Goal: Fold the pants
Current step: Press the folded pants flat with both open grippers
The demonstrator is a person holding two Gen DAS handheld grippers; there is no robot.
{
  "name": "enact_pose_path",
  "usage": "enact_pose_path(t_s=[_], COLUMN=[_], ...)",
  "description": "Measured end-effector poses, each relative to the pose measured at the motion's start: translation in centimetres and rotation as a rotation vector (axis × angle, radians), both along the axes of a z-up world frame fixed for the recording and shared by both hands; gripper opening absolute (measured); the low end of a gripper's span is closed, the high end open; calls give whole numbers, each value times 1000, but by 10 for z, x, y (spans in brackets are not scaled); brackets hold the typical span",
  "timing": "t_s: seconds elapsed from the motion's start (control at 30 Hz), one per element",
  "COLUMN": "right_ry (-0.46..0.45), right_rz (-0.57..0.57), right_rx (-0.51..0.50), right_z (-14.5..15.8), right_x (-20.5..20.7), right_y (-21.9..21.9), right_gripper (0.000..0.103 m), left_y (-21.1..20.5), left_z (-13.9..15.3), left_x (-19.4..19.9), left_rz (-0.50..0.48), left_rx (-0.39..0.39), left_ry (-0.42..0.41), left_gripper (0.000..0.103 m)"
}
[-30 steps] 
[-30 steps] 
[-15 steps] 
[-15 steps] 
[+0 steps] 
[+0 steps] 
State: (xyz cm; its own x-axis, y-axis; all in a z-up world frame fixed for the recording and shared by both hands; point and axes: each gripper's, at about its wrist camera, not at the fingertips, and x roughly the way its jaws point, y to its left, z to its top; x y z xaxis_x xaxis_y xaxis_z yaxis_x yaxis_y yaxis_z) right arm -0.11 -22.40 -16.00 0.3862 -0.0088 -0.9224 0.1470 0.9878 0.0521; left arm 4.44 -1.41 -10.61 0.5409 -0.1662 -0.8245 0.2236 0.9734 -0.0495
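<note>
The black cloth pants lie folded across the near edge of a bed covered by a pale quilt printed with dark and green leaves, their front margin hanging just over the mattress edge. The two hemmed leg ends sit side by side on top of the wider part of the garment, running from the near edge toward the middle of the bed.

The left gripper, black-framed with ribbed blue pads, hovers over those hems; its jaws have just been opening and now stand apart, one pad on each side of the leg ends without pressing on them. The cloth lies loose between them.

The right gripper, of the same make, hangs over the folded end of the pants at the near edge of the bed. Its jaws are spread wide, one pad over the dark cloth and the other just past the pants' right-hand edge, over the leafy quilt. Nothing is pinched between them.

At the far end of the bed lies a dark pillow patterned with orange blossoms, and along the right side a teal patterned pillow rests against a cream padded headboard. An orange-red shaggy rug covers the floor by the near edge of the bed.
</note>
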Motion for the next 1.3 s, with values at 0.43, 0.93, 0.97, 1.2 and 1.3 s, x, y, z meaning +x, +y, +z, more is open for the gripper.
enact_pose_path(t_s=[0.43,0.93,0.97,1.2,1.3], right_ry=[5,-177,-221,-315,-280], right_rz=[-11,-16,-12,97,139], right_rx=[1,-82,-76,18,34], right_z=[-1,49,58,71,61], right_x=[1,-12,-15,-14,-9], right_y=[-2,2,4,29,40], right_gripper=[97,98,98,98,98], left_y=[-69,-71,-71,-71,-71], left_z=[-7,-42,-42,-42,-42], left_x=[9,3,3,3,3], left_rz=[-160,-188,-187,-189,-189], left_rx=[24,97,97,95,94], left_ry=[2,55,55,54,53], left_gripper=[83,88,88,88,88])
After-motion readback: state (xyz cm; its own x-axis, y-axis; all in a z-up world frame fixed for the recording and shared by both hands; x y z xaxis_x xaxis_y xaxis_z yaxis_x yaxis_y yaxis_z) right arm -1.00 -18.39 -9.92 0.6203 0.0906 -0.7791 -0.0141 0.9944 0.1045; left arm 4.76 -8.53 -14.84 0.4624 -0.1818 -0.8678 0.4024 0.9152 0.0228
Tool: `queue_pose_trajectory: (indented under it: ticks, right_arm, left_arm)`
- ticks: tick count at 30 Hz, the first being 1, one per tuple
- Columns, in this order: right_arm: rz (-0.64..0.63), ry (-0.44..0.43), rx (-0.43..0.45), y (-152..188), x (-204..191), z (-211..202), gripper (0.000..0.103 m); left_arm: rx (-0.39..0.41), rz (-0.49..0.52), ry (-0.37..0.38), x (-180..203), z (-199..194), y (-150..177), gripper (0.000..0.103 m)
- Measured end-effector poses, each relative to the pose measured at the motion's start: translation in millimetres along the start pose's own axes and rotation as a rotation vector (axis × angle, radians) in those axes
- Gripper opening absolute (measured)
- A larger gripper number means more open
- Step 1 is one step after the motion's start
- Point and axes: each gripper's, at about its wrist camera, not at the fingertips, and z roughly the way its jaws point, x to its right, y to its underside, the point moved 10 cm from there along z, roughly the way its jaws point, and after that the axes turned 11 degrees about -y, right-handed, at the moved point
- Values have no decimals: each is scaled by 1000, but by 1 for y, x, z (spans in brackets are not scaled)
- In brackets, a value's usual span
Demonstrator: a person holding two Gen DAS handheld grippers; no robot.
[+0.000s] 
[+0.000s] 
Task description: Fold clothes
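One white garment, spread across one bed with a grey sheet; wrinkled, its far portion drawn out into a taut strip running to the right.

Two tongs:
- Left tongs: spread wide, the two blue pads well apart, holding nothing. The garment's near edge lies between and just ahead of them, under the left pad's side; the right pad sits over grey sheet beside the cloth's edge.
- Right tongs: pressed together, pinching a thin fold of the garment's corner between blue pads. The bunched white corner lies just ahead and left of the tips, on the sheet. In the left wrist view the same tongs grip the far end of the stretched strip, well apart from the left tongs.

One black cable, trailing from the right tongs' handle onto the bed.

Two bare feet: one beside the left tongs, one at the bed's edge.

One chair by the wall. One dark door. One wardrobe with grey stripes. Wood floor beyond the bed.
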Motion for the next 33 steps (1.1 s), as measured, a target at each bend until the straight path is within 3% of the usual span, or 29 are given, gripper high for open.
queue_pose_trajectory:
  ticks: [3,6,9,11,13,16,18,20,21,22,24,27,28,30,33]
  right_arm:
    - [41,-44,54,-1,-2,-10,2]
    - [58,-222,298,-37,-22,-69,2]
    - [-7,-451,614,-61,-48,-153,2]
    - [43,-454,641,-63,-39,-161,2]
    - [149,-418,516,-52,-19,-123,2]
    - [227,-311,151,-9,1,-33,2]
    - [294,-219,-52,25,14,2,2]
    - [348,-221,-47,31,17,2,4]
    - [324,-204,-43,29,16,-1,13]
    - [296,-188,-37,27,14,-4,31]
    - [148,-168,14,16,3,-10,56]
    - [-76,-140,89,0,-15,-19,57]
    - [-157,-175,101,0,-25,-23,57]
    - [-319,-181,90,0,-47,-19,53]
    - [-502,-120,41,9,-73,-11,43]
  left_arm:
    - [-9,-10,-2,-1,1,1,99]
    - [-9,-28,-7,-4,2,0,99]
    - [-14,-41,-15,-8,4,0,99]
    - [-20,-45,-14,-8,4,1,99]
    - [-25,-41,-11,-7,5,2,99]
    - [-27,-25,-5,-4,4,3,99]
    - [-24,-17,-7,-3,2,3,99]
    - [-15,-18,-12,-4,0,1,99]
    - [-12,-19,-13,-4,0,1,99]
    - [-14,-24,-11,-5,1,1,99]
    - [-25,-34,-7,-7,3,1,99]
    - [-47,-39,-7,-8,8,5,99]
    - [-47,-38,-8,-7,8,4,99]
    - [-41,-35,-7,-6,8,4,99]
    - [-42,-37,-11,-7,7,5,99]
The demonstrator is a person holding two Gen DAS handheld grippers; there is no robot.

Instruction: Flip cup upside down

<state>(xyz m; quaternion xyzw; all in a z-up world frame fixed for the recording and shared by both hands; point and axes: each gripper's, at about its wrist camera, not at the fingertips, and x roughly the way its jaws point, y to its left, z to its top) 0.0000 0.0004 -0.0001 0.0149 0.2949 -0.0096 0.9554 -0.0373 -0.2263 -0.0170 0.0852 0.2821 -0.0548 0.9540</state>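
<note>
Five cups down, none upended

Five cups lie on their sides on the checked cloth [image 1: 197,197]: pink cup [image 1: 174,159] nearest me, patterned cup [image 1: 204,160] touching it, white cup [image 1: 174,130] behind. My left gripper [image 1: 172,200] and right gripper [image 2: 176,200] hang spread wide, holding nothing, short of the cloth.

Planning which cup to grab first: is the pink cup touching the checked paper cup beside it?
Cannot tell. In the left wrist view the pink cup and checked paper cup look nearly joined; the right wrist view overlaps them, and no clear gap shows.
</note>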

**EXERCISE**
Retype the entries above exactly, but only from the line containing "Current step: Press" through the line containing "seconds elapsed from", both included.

**SOLUTION**
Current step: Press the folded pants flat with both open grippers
The demonstrator is a person holding two Gen DAS handheld grippers; there is no robot.
{
  "name": "enact_pose_path",
  "usage": "enact_pose_path(t_s=[_], COLUMN=[_], ...)",
  "description": "Measured end-effector poses, each relative to the pose measured at the motion's start: translation in centimetres and rotation as a rotation vector (axis × angle, radians), both along the axes of a z-up world frame fixed for the recording and shared by both hands; gripper opening absolute (measured); the low end of a gripper's span is closed, the high end open; calls give whole numbers, each value times 1000, but by 10 for z, x, y (spans in brackets are not scaled); brackets hold the typical span",
  "timing": "t_s: seconds elapsed from the motion's start (control at 30 Hz), one per element",

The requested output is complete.